• PROBLEM DESCRIPTION: Go through the data below. List every line that holds the word "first".

• DATA BLOCK:
══════════

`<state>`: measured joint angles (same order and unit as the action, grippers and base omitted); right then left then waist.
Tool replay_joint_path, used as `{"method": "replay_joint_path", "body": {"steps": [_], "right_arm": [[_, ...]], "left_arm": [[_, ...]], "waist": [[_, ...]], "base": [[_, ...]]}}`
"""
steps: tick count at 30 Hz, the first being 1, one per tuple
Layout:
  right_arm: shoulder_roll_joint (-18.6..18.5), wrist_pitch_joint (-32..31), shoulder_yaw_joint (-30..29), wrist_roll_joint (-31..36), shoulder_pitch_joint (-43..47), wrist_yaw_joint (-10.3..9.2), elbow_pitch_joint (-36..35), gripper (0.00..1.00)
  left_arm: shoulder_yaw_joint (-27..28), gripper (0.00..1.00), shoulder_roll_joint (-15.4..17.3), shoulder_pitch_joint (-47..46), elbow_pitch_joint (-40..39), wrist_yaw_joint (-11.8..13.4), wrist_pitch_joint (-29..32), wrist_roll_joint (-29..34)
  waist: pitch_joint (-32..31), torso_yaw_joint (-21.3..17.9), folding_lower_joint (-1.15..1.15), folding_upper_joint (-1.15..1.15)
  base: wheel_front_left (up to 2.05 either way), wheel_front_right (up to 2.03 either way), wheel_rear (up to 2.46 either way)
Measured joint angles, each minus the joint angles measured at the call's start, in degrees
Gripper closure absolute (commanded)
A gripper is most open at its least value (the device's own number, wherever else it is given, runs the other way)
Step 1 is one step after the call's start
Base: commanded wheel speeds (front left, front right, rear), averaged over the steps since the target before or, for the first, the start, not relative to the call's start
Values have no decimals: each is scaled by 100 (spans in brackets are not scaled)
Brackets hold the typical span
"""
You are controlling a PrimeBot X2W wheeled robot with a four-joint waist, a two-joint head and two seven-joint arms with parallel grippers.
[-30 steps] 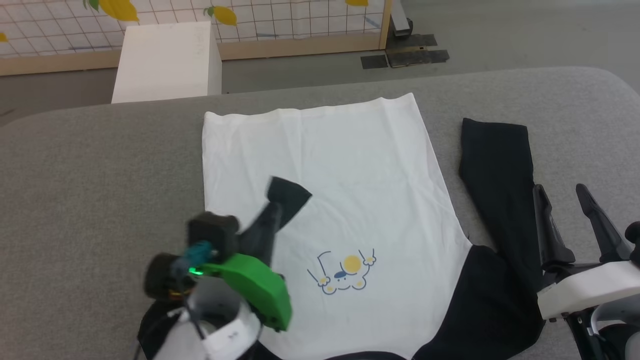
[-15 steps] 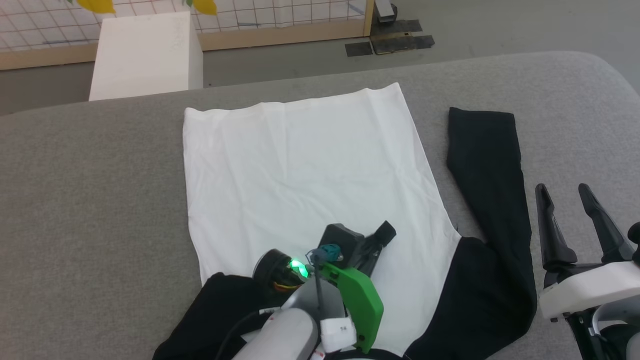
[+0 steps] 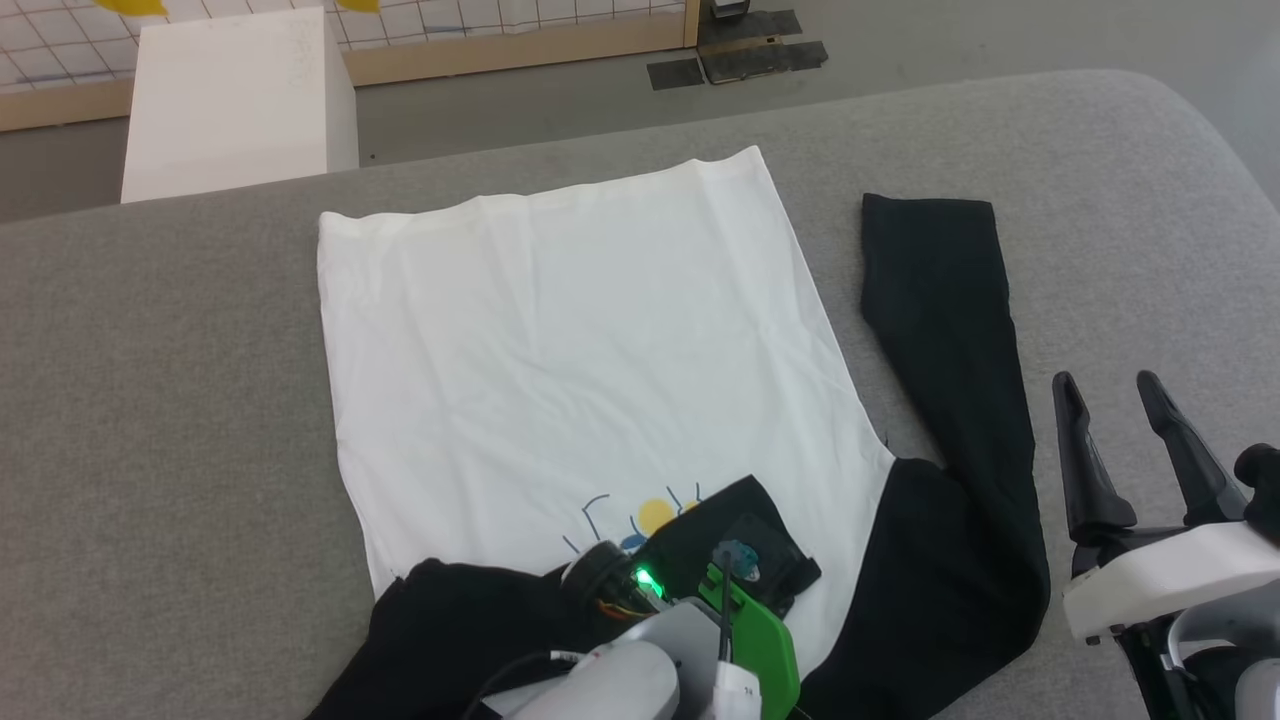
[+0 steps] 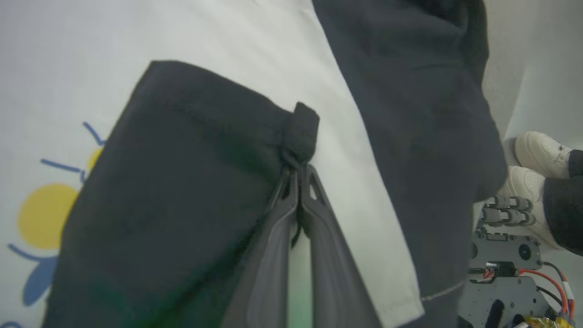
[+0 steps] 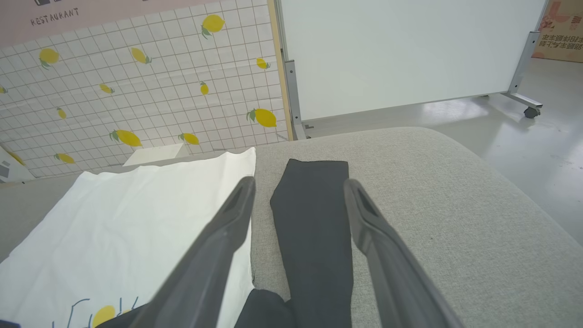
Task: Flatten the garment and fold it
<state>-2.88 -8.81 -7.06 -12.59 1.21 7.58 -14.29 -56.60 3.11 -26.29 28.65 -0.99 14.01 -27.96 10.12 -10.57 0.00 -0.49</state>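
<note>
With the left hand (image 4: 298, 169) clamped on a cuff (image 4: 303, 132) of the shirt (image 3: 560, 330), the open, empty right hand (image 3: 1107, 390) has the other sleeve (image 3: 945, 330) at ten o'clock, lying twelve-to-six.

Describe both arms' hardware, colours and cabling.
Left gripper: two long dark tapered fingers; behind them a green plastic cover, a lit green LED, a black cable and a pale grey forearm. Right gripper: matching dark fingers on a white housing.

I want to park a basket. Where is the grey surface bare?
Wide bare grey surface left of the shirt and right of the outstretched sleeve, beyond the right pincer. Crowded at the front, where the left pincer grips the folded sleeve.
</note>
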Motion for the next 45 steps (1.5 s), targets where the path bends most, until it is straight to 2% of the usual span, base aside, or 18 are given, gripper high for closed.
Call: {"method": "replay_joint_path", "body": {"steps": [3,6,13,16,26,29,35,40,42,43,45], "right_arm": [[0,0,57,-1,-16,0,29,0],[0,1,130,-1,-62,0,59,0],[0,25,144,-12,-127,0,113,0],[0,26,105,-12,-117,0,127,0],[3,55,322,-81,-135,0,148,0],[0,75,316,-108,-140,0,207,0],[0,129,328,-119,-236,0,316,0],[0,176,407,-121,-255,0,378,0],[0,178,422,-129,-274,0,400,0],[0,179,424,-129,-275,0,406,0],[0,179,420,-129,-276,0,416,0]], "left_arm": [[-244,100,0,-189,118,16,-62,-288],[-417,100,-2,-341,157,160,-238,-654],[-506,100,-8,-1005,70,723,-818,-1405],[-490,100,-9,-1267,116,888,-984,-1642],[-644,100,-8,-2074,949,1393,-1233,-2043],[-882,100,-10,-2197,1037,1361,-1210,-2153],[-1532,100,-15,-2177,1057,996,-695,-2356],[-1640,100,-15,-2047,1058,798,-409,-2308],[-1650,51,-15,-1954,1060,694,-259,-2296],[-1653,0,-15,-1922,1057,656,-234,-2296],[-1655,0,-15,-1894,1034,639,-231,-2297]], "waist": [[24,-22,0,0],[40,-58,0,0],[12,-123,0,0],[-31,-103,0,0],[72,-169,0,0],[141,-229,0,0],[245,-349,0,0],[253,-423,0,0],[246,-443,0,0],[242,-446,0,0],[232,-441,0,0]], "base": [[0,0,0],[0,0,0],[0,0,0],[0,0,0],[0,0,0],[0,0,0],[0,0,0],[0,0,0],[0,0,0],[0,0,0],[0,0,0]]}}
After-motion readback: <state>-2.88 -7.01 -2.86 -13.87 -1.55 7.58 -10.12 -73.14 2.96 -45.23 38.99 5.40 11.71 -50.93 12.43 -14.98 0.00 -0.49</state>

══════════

• EXERCISE ANSWER:
steps: tick count at 30 Hz, the first being 1, one per tuple
Base: commanded wheel speeds (front left, front right, rear), averaged over the steps since the target before or, for the first, the start, not relative to the call's start

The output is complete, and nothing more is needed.